Never mind that in the country’s jails, as Justice Puno has said, many people are languishing in jail for petty thievery, some beyond the maximum prison terms, some without court hearing because they have no money to pay for a lawyer to defend them.
Loren Legarda the broadcaster and now senator is going to test the waters again, this time not the vice presidency but the presidency, even as Noli de Castro is preparing to take over the helm from PGMA.

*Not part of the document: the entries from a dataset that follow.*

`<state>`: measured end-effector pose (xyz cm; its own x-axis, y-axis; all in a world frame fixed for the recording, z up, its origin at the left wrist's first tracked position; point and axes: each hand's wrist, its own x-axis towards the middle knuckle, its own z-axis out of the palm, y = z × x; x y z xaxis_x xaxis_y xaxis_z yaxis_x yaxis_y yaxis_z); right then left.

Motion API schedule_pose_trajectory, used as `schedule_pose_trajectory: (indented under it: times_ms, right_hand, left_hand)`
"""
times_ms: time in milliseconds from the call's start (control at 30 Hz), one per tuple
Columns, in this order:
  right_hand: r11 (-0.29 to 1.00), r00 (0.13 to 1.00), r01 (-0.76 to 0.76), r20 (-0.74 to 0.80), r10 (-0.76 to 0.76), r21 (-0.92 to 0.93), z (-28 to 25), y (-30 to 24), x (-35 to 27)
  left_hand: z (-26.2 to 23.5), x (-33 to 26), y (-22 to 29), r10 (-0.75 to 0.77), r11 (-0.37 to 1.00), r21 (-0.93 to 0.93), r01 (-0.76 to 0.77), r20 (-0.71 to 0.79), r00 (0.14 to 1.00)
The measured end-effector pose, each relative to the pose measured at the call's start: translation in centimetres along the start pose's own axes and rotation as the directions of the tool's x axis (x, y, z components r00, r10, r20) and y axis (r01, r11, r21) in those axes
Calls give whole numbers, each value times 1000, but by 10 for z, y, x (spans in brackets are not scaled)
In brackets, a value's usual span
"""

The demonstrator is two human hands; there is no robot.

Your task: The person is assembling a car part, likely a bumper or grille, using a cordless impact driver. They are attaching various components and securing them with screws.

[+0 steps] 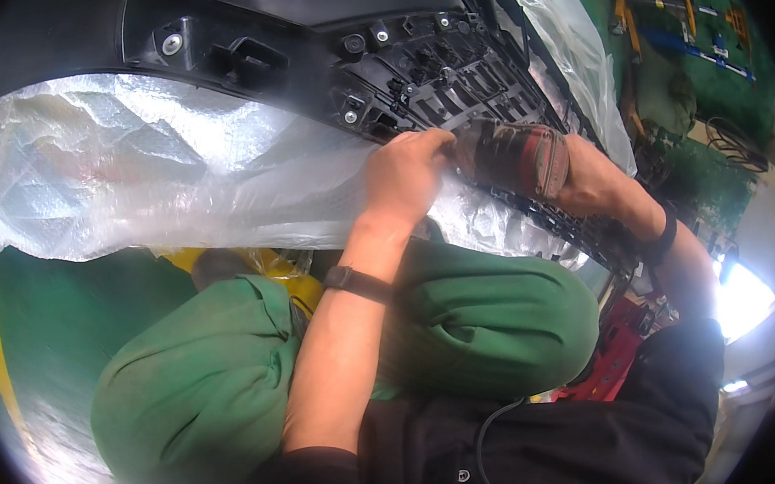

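Note:
A black moulded plastic panel, like a car bumper point(287, 43), spreads across the top, showing its ribs, slots and round metal fasteners. My right hand point(589, 176) grips a worn, dark power driver with red trim point(509, 156), which lies level with its nose to the left; part of my grip is hidden behind its body. At that nose, my left hand point(403, 178) is closed by the panel's lower edge, thumb and forefinger together. Whatever sits between those fingers is too small or hidden to make out.
Silvery protective wrap point(150, 161) lies under the panel, and clear film point(563, 33) hangs beyond it. My green-trousered knees point(505, 324) are bent close below my hands. A red object point(609, 352) sits at lower right. Blue and orange tools point(697, 44) lie farther off.

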<state>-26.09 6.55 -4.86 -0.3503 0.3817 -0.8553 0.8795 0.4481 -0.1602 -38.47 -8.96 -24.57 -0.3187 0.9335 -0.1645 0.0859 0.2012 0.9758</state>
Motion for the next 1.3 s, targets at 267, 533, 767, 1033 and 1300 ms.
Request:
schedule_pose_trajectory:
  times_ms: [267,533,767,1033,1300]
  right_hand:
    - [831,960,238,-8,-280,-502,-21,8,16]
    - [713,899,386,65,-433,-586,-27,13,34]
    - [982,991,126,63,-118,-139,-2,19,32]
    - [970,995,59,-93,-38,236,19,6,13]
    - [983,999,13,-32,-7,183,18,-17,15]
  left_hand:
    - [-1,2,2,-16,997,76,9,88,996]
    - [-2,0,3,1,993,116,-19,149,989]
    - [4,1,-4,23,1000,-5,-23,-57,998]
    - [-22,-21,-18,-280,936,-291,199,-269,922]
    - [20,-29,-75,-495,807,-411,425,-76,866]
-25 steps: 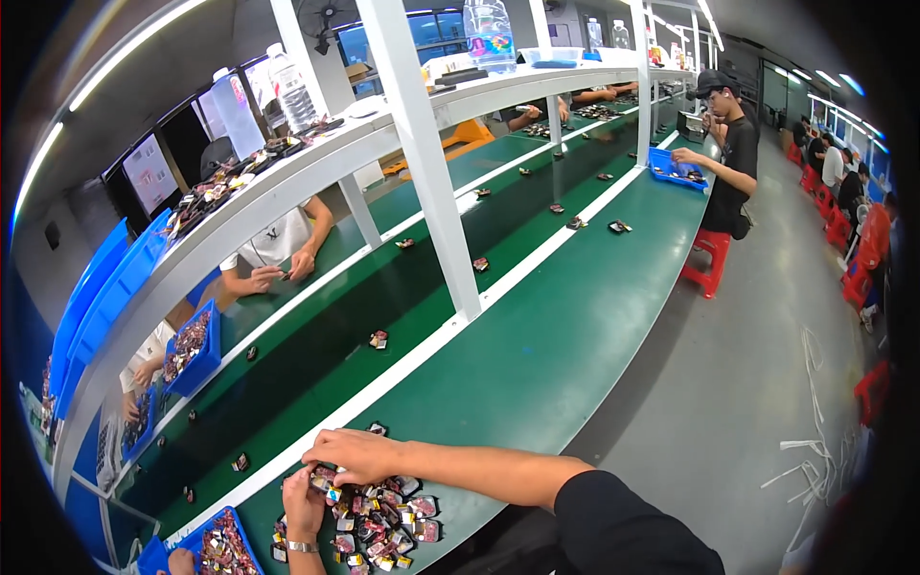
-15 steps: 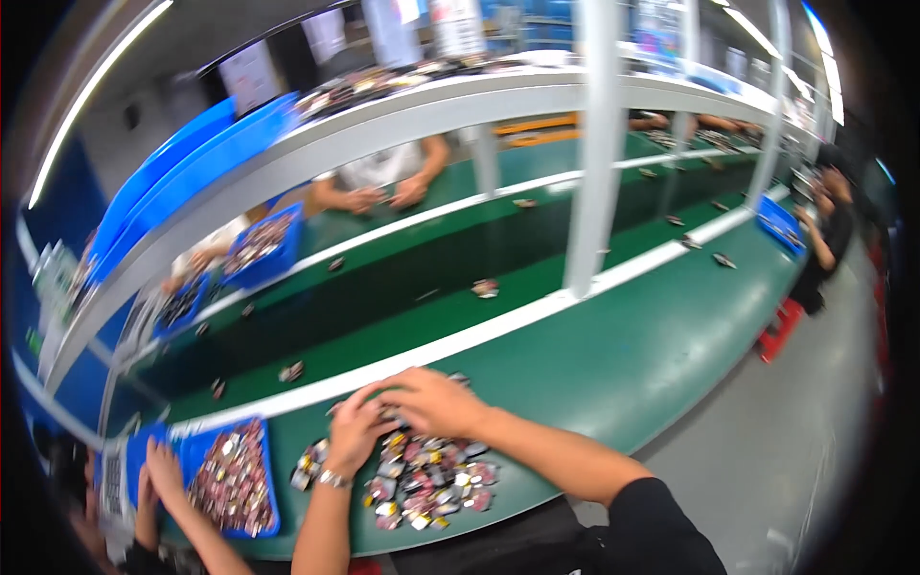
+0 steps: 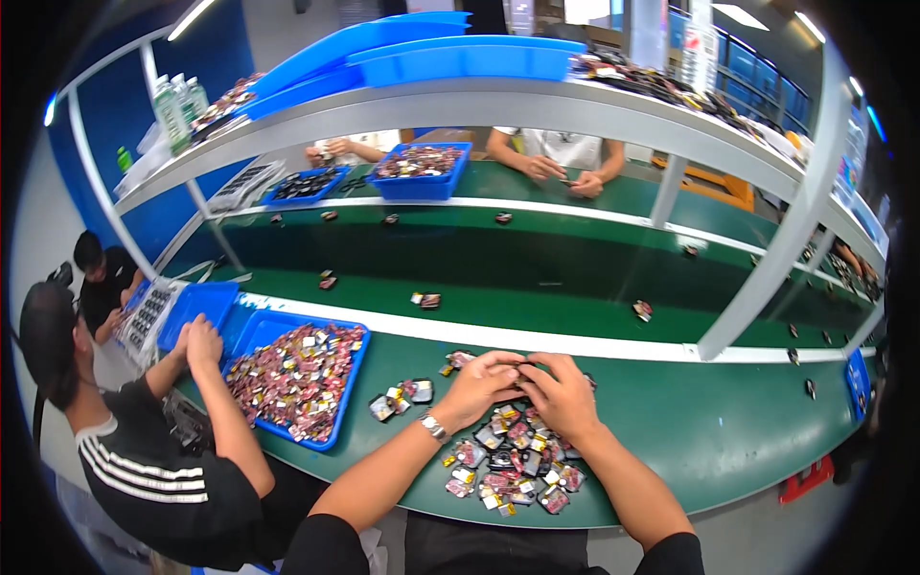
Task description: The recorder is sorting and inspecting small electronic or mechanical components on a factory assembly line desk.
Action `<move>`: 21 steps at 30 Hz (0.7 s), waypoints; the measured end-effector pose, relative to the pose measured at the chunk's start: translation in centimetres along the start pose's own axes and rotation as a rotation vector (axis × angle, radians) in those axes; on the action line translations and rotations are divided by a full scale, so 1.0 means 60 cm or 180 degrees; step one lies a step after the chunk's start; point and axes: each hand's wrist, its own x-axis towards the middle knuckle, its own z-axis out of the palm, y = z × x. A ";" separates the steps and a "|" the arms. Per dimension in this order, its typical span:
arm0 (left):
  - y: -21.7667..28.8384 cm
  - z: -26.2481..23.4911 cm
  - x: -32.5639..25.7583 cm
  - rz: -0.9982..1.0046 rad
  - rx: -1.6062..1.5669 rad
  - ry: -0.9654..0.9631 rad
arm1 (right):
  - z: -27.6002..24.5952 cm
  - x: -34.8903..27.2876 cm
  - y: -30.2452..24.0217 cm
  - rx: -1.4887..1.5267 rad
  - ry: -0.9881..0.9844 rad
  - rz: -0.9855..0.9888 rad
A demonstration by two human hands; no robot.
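Observation:
Both hands meet over a pile of small electronic parts (image 3: 517,455), which have black casings, pinkish boards and yellow and silver patches. My left hand (image 3: 476,388), with a metal-banded watch on its wrist, is closed with its fingertips against those of the right. My right hand (image 3: 565,398) is closed too, its thumb and fingers bent inward. Between the fingertips shows a bit of a dark small electronic part, mostly hidden by the fingers. A few more loose parts (image 3: 401,398) lie on the green table left of my left wrist.
A blue tray (image 3: 356,383) full of pinkish parts stands at my left, beside a co-worker (image 3: 163,460) whose hands are over another blue tray (image 3: 206,305). Ahead, spaced parts lie on a green conveyor belt (image 3: 517,311) behind a white rail (image 3: 537,342). A shelf post (image 3: 767,278) rises at right.
My view has swung left, bringing the co-worker and the blue tray further into the picture. My hands stay together over the pile, fingers still working close to each other.

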 end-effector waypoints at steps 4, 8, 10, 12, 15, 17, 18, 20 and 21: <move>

Legarda’s candidacy is neat and nifty: there is an intellectual in the Senate, a reasonable one, steeped in popular cultural forms, images, and symbols. She knows what ‘national defense’ is all about as well, degreed in that area at the National Defense College of the Philippines.
Fact is, she has brilliance, more brilliance than Noli. But can she win against him?
Then again, there is Manuel Villar to contend.
And the JDV with the political machinery that dates back more than two decades ago, with the Marcos regime.
It is less than two years before PGMA takes the bow, and says goodbye to the Palace Guards and the wretched poor who have become more numerous and poorer.
Her two sons are entrenched in politics now, and they sport the title ‘honorable.’
This game of politics is going to be a show, one for our noontime consumption, like the shows in Manila that make commerce out of the misery of our people.
In Honolulu, with our TFC to aid us, we gobble up these spectacles, the presidency and our misery.
The presidency is no different from “Wowowee” and “Eat Bulaga”
In 2010, it is going to be both, even if we have already started having a national premier showing in Manila today.